Posted by: john   2006-08-25 19:03  

#4  I'm very confused about the pakistani terror outfits beyond their names

Rule of thumb -- they're all violent, all Islamic, and all connected to the ISI.
Posted by: Robert Crawford   2006-08-25 18:13  

#3  Very interesting review (I had forgotten about the Spider group, and I'm very confused about the pakistani terror outfits beyond their names).

I hope intelligence-savvy types here will take note and add this to their reading list.
Posted by: anonymous5089   2006-08-25 17:20  

#2   Amir Mir, the former editor of Weekly Independent and a reputed investigative journalist of Pakistan, started his career in 1988 with Tthe Frontier Post, Lahore.

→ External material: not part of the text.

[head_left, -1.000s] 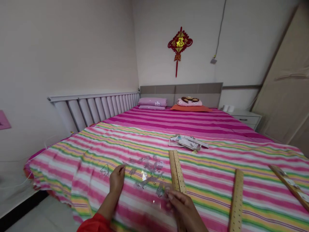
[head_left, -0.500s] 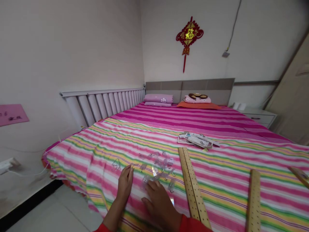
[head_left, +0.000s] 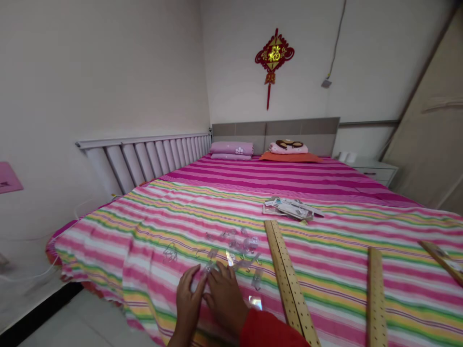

In his journalistic career spanning over 17 years, he has worked with scores of the quality newspaper organisations in Pakistan as well as abroad: The News, The Nation, The Friday Times, Newsline, Gulf News, Arab News, Straits Times, Inter Press Service, Indian Weekly Outlook and India Abroad. Having a MasterÂ’s degree in Political Science from the University of the Punjab, Lahore, Amir Mir is presently working with the Monthly Herald of the Dawn Group of Newspapers as Senior Assistant Editor.
Posted by: john   2006-08-25 17:04  

#1  Al-Qaeda's Abu Zubaydah, captured in 2002, claimed that the late head of the Pakistani air force, Mushaf Ali Mir, had prior knowledge of the September 11 terrorist plot. Mir had allegedly struck a deal with al-Qaeda in 1996 to supply arms and offer protection, a pledge that was renewed in 1998 in the presence of Saudi intelligence boss Prince Turki. Mir's plane crashed in 2003 without explanation and it is speculated that the US forces carrying out anti-Taliban operations had shot it down near Kohat because of his links with al-Qaeda.

Investigations into the September 11 plot revealed that ISI's then-head, hardliner pro-Taliban Lieutenant-General Mahmood Ahmad, ordered Sheikh Omar Saeed to wire US$100,000 to Mohammad Atta, the chief hijacker. In October 2001, Musharraf forced Ahmad into retirement after the FBI displayed credible evidence of his involvement in the terror attacks and knowledge that he was playing a "double game". So frustrated was the FBI with the calculated blockading of counter-terrorist operations by the ISI that it formed its own secret Spider Group of former Pakistani army and intelligence operatives to monitor fundamentalist activities through the length and breadth of Pakistan.